[Records from a data collection]
---
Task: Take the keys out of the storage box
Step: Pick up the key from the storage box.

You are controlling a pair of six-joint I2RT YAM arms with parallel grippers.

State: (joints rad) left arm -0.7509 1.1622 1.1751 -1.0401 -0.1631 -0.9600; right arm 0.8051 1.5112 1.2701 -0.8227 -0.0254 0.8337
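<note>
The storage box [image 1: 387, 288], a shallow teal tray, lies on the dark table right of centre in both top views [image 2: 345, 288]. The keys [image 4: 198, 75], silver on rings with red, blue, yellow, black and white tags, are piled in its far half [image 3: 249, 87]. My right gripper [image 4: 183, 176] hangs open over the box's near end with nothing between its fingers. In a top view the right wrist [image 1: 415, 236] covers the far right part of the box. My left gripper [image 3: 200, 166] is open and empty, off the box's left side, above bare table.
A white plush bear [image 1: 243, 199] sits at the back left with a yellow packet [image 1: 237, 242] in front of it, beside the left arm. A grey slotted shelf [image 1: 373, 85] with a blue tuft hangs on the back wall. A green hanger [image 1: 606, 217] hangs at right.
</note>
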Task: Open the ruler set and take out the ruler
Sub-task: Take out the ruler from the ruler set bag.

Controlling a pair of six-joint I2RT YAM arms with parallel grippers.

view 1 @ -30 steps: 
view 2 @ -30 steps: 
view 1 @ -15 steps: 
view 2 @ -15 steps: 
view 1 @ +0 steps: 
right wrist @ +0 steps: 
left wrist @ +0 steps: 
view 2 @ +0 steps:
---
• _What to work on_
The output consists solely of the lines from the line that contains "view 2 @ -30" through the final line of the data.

• _Written answer_
view 2 @ -30 steps: 
view 1 @ -15 steps: 
view 2 @ -15 steps: 
view 1 @ +0 steps: 
right wrist @ +0 steps: 
left wrist @ +0 steps: 
view 2 @ +0 steps:

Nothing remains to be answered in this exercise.